- Directions -
For the listing below, output exactly the lines from the line with "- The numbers" up to and including the line with "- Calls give", and no other lines.

- Recorded data -
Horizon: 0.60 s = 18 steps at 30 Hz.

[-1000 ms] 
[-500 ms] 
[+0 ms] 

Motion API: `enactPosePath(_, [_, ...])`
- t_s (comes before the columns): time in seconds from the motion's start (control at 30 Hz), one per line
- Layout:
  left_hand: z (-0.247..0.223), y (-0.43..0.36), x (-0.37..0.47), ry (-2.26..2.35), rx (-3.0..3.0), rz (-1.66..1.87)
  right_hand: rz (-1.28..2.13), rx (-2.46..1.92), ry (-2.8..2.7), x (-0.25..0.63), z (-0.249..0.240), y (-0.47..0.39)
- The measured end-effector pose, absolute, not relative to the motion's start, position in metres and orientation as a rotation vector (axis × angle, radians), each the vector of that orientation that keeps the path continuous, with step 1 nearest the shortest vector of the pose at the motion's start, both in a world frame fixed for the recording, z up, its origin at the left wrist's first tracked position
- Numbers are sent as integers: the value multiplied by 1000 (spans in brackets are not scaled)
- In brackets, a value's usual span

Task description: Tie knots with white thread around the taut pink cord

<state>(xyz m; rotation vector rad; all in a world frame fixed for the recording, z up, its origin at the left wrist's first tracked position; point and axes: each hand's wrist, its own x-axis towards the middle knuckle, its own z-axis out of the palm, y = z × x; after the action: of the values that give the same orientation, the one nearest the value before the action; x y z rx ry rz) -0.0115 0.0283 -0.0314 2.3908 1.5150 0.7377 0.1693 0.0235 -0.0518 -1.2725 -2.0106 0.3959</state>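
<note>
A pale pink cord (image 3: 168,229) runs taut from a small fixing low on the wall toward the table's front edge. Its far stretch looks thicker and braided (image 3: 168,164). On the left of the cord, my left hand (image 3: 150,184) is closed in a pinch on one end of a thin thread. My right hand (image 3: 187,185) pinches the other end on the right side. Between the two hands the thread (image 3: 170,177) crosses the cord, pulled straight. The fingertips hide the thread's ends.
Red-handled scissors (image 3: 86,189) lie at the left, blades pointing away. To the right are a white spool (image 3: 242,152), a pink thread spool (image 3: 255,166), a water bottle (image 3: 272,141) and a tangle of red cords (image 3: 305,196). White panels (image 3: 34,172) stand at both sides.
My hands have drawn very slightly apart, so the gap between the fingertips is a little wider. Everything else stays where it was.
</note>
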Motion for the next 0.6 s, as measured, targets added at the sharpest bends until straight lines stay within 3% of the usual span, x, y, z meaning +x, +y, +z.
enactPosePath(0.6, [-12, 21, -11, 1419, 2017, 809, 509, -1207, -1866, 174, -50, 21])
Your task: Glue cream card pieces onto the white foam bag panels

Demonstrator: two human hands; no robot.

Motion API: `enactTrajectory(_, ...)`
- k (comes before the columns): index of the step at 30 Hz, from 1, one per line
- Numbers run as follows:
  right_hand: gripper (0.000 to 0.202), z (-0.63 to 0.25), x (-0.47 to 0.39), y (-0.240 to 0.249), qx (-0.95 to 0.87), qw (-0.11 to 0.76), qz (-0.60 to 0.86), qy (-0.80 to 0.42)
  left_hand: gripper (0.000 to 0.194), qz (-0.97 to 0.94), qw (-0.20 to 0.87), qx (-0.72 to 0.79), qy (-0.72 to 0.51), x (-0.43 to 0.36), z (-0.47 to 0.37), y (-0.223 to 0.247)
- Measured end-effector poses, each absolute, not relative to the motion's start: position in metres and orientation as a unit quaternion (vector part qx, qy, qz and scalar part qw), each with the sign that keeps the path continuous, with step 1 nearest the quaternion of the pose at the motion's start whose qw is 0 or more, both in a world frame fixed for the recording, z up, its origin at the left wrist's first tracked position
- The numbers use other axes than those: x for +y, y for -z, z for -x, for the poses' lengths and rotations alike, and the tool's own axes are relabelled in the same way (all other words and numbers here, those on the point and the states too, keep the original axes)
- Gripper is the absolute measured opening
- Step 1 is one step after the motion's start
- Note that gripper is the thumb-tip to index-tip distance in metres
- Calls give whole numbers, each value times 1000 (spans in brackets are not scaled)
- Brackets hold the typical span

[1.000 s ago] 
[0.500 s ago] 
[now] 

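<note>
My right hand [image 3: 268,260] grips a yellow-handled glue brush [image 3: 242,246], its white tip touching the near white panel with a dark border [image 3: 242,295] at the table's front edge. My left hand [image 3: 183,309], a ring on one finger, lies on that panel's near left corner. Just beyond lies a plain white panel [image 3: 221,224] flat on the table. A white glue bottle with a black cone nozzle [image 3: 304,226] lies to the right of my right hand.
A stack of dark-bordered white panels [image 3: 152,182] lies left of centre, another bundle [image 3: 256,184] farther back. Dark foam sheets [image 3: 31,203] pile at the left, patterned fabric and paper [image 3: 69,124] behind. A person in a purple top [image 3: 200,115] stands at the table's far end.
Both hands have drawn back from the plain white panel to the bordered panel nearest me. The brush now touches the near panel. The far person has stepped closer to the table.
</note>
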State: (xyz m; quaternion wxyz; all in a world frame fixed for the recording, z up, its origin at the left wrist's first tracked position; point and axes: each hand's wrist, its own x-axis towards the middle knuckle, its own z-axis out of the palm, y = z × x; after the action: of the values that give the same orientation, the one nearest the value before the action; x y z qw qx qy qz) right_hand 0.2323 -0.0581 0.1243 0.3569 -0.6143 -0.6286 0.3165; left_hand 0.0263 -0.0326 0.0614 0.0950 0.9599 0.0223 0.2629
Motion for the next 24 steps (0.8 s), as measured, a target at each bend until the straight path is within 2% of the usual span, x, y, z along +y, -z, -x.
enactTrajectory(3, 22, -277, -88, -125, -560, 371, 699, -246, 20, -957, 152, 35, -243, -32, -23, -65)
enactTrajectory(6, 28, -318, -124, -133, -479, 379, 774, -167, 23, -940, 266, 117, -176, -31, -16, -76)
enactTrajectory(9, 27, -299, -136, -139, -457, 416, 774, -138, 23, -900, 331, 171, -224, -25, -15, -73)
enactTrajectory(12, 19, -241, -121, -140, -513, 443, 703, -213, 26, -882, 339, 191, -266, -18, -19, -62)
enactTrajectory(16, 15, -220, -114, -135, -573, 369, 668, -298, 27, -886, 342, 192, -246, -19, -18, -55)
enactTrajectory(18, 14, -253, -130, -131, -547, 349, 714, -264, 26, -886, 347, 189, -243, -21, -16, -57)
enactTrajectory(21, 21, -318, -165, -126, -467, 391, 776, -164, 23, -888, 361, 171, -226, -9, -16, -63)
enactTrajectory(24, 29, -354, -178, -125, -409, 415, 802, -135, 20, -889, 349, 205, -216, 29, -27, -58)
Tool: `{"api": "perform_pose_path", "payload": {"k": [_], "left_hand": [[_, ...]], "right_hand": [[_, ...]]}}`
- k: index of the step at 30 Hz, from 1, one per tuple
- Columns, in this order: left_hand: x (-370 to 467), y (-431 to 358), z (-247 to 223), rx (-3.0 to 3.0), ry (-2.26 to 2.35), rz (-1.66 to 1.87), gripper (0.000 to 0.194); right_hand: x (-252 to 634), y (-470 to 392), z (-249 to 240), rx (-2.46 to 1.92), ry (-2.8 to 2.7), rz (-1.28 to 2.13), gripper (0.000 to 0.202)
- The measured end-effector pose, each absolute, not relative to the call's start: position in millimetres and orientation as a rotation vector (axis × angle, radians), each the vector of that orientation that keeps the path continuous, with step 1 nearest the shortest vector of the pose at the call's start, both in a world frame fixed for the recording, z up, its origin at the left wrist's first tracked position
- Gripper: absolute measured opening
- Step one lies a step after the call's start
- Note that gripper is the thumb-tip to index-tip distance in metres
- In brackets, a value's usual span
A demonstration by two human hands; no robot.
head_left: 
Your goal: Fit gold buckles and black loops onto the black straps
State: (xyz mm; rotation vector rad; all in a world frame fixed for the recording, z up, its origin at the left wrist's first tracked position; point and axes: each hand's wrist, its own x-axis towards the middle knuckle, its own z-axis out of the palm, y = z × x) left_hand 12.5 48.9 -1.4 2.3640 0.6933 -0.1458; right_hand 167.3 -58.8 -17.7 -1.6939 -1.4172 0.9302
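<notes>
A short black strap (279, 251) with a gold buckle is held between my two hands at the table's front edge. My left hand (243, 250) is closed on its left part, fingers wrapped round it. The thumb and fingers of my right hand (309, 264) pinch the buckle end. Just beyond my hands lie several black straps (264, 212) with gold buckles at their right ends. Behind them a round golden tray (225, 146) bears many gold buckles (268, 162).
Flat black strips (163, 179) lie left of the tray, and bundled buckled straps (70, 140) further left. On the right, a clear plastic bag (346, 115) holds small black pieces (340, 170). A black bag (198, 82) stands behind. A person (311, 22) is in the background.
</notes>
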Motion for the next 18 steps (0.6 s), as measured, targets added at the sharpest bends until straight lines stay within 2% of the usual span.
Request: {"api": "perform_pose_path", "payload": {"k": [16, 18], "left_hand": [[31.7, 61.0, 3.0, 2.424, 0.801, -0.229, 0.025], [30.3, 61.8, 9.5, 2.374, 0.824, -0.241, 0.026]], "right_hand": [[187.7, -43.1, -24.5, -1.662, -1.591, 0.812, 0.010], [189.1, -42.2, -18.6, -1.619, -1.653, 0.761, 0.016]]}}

- Task answer -
- The numbers use other axes than those: x for +y, y for -z, z for -x, for the poses' lengths and rotations alike, and the tool's own axes are relabelled in the same way (all other words and numbers here, those on the point and the states too, keep the original axes)
- Gripper is the absolute measured opening
- Step 1 is one step after the motion's start
- Note that gripper is the thumb-tip to index-tip distance in metres
- Calls give whole numbers, each value times 1000 (spans in brackets are not scaled)

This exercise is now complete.